Data items:

-*-*-

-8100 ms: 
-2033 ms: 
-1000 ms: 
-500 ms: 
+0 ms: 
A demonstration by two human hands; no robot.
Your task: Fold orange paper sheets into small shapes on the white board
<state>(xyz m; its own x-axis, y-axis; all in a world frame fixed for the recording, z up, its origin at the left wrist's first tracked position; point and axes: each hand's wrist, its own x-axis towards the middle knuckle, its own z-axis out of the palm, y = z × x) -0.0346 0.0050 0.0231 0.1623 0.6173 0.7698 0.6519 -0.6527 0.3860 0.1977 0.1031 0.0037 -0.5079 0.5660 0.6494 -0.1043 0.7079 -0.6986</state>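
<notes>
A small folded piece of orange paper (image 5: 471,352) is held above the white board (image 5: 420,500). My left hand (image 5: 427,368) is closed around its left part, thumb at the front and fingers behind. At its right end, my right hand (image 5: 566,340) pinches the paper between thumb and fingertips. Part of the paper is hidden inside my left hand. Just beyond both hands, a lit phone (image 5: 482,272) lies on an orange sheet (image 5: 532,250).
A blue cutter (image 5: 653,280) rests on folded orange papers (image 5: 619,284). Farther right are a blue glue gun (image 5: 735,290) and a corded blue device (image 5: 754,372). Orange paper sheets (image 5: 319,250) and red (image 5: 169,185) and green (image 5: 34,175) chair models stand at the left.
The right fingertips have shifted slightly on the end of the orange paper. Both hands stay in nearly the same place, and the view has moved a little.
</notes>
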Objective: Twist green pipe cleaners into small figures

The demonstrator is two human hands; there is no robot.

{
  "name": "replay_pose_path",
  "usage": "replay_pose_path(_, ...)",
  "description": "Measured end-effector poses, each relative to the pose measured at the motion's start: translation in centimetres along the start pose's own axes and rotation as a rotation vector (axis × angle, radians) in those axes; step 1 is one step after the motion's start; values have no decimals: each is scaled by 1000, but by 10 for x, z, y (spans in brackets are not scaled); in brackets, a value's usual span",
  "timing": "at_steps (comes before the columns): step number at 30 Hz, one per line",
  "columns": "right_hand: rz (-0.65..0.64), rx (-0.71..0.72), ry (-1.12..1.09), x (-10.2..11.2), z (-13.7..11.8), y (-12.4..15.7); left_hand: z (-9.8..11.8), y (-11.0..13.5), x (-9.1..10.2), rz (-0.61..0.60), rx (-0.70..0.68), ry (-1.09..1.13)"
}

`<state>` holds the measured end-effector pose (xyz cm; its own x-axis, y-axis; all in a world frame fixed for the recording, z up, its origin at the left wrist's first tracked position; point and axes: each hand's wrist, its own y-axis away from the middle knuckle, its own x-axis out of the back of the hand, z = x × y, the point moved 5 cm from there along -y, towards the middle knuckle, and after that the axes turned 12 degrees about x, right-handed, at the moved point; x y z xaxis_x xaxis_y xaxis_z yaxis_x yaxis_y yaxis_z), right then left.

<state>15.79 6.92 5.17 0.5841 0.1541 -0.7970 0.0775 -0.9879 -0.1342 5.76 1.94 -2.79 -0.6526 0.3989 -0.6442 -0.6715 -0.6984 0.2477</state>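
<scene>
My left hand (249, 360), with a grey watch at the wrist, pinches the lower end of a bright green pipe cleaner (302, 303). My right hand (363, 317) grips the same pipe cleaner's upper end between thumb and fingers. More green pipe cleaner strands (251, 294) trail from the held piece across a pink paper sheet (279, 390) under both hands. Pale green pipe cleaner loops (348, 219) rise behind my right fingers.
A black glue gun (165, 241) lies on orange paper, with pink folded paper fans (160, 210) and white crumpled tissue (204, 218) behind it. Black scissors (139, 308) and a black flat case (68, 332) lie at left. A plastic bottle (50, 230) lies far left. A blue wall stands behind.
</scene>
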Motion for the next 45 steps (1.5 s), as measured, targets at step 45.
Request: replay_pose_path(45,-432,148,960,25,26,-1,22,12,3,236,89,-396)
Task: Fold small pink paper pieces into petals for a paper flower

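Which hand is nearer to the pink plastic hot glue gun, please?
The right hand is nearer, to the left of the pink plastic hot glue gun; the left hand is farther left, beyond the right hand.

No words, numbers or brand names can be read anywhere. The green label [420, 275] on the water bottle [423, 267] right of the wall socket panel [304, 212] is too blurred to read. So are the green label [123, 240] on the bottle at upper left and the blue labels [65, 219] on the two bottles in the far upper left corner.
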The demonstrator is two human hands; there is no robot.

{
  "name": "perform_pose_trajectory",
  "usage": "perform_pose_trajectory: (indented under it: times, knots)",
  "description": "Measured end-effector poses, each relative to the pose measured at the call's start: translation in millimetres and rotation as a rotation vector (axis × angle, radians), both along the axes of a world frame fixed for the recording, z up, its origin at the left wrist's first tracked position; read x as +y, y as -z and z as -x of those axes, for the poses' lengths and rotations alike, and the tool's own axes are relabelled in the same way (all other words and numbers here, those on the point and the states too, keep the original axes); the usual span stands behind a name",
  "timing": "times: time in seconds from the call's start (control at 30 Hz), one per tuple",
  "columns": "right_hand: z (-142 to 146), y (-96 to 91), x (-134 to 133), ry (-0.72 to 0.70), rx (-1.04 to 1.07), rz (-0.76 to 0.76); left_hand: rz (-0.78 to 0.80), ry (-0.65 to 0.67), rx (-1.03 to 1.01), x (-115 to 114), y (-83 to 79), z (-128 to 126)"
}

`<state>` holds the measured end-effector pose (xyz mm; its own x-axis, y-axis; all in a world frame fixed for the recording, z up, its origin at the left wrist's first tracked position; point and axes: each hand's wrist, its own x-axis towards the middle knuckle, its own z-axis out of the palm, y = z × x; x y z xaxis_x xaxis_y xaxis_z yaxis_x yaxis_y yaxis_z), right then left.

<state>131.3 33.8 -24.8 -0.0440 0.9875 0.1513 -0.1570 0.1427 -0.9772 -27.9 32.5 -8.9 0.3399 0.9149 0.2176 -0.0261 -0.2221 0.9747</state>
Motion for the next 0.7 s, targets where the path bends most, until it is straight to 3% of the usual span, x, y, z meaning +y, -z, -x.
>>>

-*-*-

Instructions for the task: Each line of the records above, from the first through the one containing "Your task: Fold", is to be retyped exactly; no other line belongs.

Your solution:
-8100 ms: 
-2033 ms: 
-1000 ms: 
-500 ms: 
+0 ms: 
A demonstration by two human hands; no robot.
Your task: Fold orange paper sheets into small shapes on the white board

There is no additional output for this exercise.